Heute hatten sie besonderen Grund, miteinander zu reden, als sie abends beisammen saßen. Auf dem Comptoir oder vielmehr in der Werkstatt hatte man ja nur das Notwendigste abmachen können; jetzt drängte es natürlich beide, ausführlicher miteinander über die Sache zu sprechen.

»Ach Leon!« sagte Kuno, »heute war es mir doch recht bange; schon als Du hereinkamst und als Du wieder hinausgingst, – beidesmal an mir vorbei, – und ich konnte doch nicht mit Dir sprechen, Du wirst es begriffen haben.«

»O natürlich! lieber Kuno, – es war mir auch leid, aber man konnte ja nichts machen.«

»Aber sage doch, Leon! Hätte es denn sein müssen, daß Du kündigtest? Sieh, es war mir doch eine ziemliche Verlegenheit, als mich die beiden Herren hereinriefen und mir die Sache sagten. Sie sind ja recht freundlich und sie haben offenbar Dich auch gerne, aber ...«

»Ich begreife wohl, und es war mir selber herzlich leid um Dich, aber, lieber Kuno, verzeih'! in diesen Sachen, – da allein verstehen wir ja einander nicht so ganz.«

»Ja, das ist wahr, und ich bin gewiß selber schuld; aber es wäre mir leid, wenn Du zu weit gingest und unnötig einen Sturm heraufbeschwören würdest. Denke auch an mich!«

»O ich denke wohl daran, das darfst Du mir glauben, und wenn etwas mich bestimmen könnte, so wäre es das, Dir keine Unannehmlichkeiten zu bereiten.«

»So meinte ich es nicht!

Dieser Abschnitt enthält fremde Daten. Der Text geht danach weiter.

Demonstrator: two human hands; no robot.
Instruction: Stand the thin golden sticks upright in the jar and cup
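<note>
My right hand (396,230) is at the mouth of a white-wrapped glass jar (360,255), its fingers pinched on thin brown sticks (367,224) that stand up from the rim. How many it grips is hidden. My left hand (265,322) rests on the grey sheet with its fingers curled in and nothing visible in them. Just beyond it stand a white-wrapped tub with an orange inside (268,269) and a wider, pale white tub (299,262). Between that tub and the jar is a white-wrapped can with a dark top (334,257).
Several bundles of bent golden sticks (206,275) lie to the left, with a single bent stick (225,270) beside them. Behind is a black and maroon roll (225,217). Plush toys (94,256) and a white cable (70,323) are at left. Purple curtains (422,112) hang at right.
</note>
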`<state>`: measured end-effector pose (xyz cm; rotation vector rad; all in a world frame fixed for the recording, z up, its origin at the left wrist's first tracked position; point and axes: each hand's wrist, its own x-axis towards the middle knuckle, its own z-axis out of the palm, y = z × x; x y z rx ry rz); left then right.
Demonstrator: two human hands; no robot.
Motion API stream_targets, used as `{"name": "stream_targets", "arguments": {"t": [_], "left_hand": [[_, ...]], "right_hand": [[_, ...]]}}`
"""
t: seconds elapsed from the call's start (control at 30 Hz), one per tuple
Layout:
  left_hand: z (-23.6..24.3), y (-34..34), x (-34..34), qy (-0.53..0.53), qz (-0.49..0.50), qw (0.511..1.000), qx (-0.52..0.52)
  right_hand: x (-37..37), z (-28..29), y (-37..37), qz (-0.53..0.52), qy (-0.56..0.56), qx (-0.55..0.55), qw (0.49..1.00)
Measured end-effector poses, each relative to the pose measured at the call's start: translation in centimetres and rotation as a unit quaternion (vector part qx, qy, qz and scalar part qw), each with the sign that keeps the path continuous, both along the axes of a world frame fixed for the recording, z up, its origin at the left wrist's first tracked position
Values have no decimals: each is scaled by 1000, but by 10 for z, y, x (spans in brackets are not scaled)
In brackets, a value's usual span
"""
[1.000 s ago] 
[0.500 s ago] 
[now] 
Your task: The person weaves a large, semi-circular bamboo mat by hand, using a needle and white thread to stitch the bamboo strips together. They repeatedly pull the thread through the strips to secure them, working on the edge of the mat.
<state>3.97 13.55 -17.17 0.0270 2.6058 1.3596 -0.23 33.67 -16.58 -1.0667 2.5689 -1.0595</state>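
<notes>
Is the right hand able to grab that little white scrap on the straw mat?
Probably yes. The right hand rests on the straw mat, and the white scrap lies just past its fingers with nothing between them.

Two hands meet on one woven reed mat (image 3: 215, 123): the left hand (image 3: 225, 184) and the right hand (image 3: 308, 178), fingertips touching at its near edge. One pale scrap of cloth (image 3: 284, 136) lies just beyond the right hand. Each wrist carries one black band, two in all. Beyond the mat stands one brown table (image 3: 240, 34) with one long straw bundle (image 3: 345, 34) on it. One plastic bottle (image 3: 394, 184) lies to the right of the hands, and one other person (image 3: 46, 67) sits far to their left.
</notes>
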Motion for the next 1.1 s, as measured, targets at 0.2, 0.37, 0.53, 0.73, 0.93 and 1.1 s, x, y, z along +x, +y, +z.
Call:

Das soll Dich nicht leiten, ja nicht! Aber sieh'! wie schmerzlich wäre das, wenn wir beide auseinander müßten!«

»Das wäre auch mir das Allerärgste, mein lieber Bruder. Wir haben ja niemand mehr auf der Welt, wenn wir nicht einander haben; aber es giebt etwas, das ist doch noch heiliger und ernster, als die süße Bruderliebe. Verzeih' mir, wenn ich mich so ausdrücke.«

»Ich weiß wohl, was Du meinst. Aber nur keinen Sturm, lieber Bruder, nur keinen unnötigen Sturm!«

»O Kuno, Kuno! Der Sturm ist schon da, wir Leute fachen ihn nicht an, ich nicht und meinesgleichen auch nicht. Aber er ist schon da. Oder wenigstens die Gewitterschwüle ist für uns reichlich da, und Sturmvögel zeigen sich auch schon hin und wieder. Für uns beide, Matthi und mich, ist der heutige Sturm, – ein kleiner eigentlich nur, – ja nun auch vorerst wieder vorüber, und das danke ich Dir wirklich von Herzen. Aber es ist ein ganz anderer Sturm im Anzug, fürchte ich, und der wird über das ganze Land, ja über die ganze Erde hinbrausen.«

»Lieber Leon, dein Matthi – ich kenne ihn ja nicht näher, aber der bringt Dir düstere Gedanken bei, er sieht auch ganz so aus. Was brauchst Du Dich von ihm, – dem viel Jüngeren, will ich nur einmal sagen, – so beeinflussen zu lassen!«

»Vielleicht beeinflusse ich mehr ihn, lieber Kuno, als er mich; jedenfalls ist er es wert, daß ich mich seiner annehme, und ganz offen gesagt: – mir sind diese Dinge heiligster Ernst, die Dir nun einmal – nicht gleichgiltig, aber nicht so wichtig erscheinen.«

»Ich danke Dir, daß Du mich nicht gering achtest, aber ich verstehe Dich wirklich nicht recht. Sage mir doch auch nur ein einzigesmal Deine ganze Meinung über diese Dinge.«

»Das hätte ich schon oft gerne gethan. Aber ich mochte Dir nicht lästig sein mit Dingen, in welchen Du nun einmal ganz anders zu denken scheinst, als ich.«

»Wir sind aber doch Brüder, Leon! So rede doch nur frei mit mir.«

»Wie gerne, Kuno! wie gerne! Nun bin ich doch einmal von Dir dazu aufgefordert!«

»Gebeten, lieber Bruder, gedrungen, nicht bloß aufgefordert, wenn ich so sagen darf. – Wir müssen da doch klar übereinander werden, wills Gott, ganz gewiß im Frieden.«

Das war in der That das erste-, das allererstemal, daß die beiden Brüder sich über diese Sachen so nahe kamen. Nirgends ist es oft schwerer, als in religiösen Dingen, bei unterschiedlichen Anschauungen frei und offen miteinander zu reden, ohne einander wehe zu thun und die Herzen zu entfremden. Es erschien Leon in der That eine gottgegebene Stunde, und auch Kuno war ganz erleichtert, daß er es herbeigeführt habe, den Bruder einmal ganz offen hören zu können. Er hoffte immerhin, dann auch einigen besänftigenden Einfluß auf ihn ausüben zu dürfen, und das mußte er ja, er hatte es doch seinen beiden Herren versprochen; hatte er doch sozusagen Bürgschaft für den Bruder geleistet und wollte sich nun heute sichern, auch den Bruder dazu zu bringen daß dieser wieder Bürgschaft für den Freund leiste. Aber ach! – »Ach was! ›Glaubenssachen!‹ – Ansichten sinds, Ansichten!« hätte Herr Pilsen gesagt. Er, Kuno, konnte so nicht sagen, aber gespannt war er, was kommen werde.